**Task objective**
Below are the records; locate each line with the word "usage" and copy it.

**Records for this task**
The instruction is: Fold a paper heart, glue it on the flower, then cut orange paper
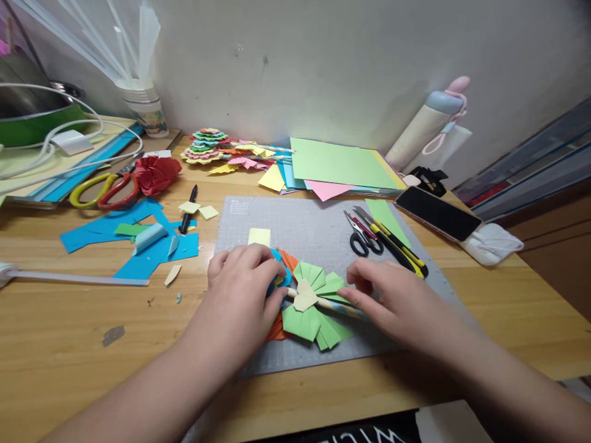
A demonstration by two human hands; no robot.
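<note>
Our left hand (242, 289) curls over the paper flower (282, 271), fingers bent and close together, gripping its blue and orange folds; the thumb tip rests at the flower's lower edge. Just off those fingertips, toward our right hand (390, 301), lies the cream heart (305, 296), sitting on a stick (332, 304) that runs on under the right fingers. The green pleated leaves (318, 280) fan out above and below the heart, between the two hands. Our right fingers are narrow, drawn together, with the tips touching the outer edge of the upper green pleats. We cannot tell whether they pinch the paper or only press on it. All of this rests on the grey cutting mat (314, 231). Just beyond the right knuckles lie the black-handled scissors (364, 241) and the yellow utility knife (401, 248), side by side. Beyond the left fingertips sits a yellow note (259, 236).
</note>
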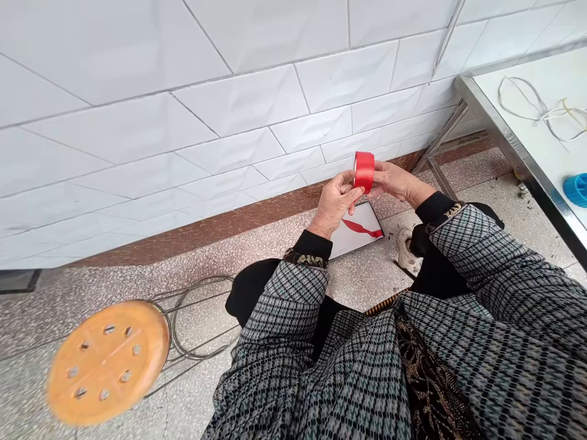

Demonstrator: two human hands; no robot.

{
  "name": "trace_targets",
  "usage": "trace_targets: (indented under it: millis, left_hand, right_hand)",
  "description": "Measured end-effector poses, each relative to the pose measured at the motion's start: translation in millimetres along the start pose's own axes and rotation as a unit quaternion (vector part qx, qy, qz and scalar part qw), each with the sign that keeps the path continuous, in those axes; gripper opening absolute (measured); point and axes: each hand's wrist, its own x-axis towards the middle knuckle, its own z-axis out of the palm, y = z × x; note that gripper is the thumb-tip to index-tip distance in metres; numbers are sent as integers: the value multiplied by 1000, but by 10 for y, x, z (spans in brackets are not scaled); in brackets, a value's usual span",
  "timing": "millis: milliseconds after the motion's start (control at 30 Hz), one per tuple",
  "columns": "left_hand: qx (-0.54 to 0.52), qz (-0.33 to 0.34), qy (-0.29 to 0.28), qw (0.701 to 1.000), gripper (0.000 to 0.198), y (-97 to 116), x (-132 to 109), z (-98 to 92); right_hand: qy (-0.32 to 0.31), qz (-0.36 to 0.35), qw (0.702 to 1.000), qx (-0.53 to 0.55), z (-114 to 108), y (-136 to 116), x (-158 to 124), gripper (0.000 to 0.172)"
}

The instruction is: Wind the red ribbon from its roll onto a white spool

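A roll of red tape [364,171] is held up in front of the white tiled wall, between both hands. My left hand [336,203] grips its lower left side with thumb and fingers closed on it. My right hand [395,181] holds the right side of the roll, fingers curled against it. Below the hands, on the floor, lies a white sheet [355,235] with a strip of red tape [362,229] stuck across it.
An orange round stool [107,360] with a wire frame stands at the lower left. A steel-edged white table [527,153] at the right carries white cords [541,110] and a blue object [578,189]. My knees and a shoe [406,247] are above the speckled floor.
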Motion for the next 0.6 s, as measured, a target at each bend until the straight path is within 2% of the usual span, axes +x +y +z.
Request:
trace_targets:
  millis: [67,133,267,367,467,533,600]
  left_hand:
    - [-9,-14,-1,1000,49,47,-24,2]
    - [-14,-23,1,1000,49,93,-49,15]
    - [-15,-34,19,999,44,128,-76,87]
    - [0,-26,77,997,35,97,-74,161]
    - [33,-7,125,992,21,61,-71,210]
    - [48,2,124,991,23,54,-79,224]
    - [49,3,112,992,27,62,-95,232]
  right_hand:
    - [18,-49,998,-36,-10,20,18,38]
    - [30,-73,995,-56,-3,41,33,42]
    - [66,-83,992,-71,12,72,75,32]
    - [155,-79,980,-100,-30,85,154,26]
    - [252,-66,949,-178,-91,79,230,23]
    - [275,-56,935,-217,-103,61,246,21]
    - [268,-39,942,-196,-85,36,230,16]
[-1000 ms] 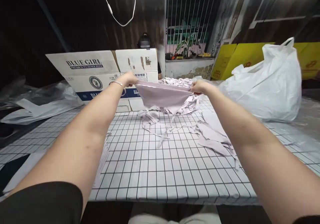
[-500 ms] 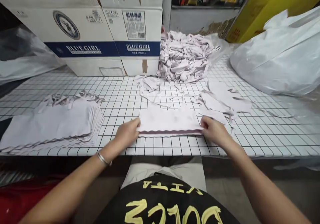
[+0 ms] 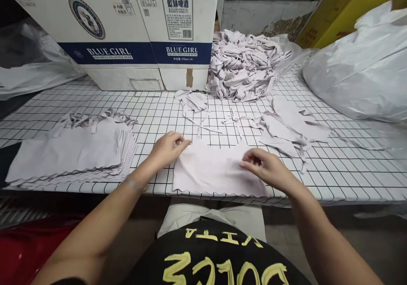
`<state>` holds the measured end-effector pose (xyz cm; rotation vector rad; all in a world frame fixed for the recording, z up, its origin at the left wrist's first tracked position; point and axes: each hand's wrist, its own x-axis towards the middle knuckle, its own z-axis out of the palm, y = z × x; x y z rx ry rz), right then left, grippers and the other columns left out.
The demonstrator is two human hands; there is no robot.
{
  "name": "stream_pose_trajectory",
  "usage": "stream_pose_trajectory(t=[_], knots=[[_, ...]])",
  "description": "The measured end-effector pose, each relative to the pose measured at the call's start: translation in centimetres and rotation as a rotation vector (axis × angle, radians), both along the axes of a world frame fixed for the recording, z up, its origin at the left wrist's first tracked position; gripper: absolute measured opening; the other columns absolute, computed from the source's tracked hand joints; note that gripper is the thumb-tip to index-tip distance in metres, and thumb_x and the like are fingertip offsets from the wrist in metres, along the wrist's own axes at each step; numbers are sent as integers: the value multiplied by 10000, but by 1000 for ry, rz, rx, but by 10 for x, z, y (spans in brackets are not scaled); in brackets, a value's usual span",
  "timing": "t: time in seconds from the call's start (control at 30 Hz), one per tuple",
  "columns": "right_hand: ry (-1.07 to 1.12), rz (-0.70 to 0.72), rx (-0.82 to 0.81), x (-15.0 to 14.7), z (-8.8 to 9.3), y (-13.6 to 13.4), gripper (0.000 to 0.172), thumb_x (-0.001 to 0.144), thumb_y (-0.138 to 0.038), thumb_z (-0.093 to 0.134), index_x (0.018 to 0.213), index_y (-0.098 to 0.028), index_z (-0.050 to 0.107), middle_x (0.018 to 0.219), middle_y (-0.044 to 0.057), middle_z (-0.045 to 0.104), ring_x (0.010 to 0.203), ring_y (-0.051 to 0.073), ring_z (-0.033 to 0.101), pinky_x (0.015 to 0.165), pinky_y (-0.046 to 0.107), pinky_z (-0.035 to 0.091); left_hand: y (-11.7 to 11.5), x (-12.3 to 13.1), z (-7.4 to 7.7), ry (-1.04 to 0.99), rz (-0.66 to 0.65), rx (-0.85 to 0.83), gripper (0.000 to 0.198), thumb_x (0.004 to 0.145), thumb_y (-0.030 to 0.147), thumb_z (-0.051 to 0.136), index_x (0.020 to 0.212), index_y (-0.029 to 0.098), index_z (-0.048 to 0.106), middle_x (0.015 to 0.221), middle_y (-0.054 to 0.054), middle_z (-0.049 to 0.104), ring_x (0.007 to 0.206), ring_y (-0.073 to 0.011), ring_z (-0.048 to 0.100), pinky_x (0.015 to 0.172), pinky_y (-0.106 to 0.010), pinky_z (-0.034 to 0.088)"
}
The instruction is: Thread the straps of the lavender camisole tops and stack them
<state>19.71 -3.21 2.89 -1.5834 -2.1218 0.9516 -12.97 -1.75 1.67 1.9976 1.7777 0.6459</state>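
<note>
A pale pink cloth piece (image 3: 216,170) with thin straps lies flat at the table's front edge, its wavy hem towards me. At its upper left corner is my left hand (image 3: 168,150), fingers loosely bent and thumb stretched out beside the strap. My right hand (image 3: 269,166) hovers over or lightly touches the cloth's right side, its fingers curved and a gap showing between them and the thumb. Neither hand visibly grips the cloth. To the left rests a neat stack of similar pieces (image 3: 70,149), with straps bunched at the far side.
A large beer carton (image 3: 111,26) stands at the back left. Beside it is a heap of crumpled pink cloth pieces (image 3: 241,65). Loose pieces (image 3: 289,126) lie right of centre, and a small one (image 3: 192,100) near the carton. A full white plastic bag (image 3: 356,69) sits at right.
The cloth piece, earlier folded and gripped at both ends, now lies spread out closer to me. Both hands have loosened; the left moved up and right, the right inward over the cloth.
</note>
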Motion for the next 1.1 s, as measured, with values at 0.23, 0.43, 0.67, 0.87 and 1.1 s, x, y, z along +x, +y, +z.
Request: stream_pose_trajectory(t=[0.23, 0.43, 0.67, 0.87, 1.1], knots=[[-49, -73, -114, -128, -29, 131, 399, 669, -543, 711, 583, -206, 514, 590, 5, 576, 605, 158, 528, 533, 258, 361, 64, 43, -12, 167, 44, 260, 218, 919, 300, 464, 821, 179, 617, 870, -93, 653, 851, -230, 591, 769, -339, 425], [101, -171, -327, -173, -44, 171, 289, 583, -215, 800, 546, -201, 514, 490, -5, 500, 519, 148, 498, 471, 245, 343, -30, 45, -47, 275, -581, 145, 596, 944, 576, 364, 1430, 235, 411, 1500, -81, 414, 1396, -272, 321, 1150, -475, 174], [410, -173, -548, -167, -22, 220, 134, 841, -164, 596, 716, -169, 547, 673, 41, 646, 401, 62, 382, 363, 179, 310, -38, 44, -62, 249, -619, 1, 720, 940, 643, 262, 1541, 258, 167, 1603, -44, 144, 1487, -257, 86, 1195, -514, 19], [539, -244, -496, -170, 35, 263, 219, 944, -187, 498, 727, -168, 516, 736, 50, 675, 444, 62, 444, 395, 172, 345, -39, 45, -59, 139, -632, -88, 730, 935, 646, 295, 1534, 239, 204, 1603, -51, 122, 1488, -269, 56, 1195, -547, -22], [470, 217, 125, -146, 55, 138, 192, 866, -355, 646, 875, -176, 715, 924, 70, 704, 759, 160, 629, 665, 291, 506, -10, 43, -12, -948, -221, -542, 696, 950, 633, 239, 1223, 111, 609, 1328, -190, 579, 1248, -311, 536, 1105, -540, 334]])
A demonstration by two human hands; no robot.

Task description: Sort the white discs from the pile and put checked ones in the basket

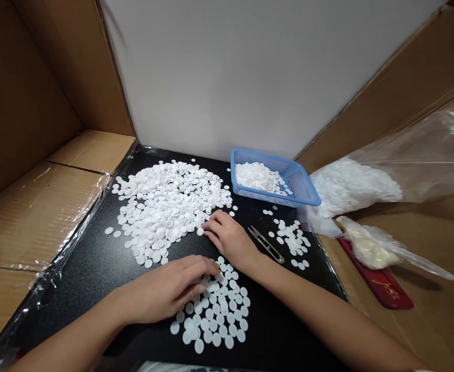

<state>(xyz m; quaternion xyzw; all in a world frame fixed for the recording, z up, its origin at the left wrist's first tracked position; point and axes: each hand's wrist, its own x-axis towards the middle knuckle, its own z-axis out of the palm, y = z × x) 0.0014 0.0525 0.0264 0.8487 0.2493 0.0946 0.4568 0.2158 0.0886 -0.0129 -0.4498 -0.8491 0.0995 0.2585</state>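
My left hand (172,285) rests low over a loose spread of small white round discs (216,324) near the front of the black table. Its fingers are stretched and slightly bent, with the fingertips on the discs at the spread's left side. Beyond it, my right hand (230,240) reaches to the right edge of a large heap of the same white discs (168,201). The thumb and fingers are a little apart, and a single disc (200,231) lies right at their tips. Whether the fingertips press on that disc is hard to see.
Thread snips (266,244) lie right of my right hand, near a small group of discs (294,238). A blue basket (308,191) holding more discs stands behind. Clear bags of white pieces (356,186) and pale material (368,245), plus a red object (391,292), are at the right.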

**Exercise response**
  "usage": "trace_targets: (indented under it: millis, left_hand, right_hand)",
  "usage": "stream_pose_trajectory(t=[_], knots=[[_, ...]])",

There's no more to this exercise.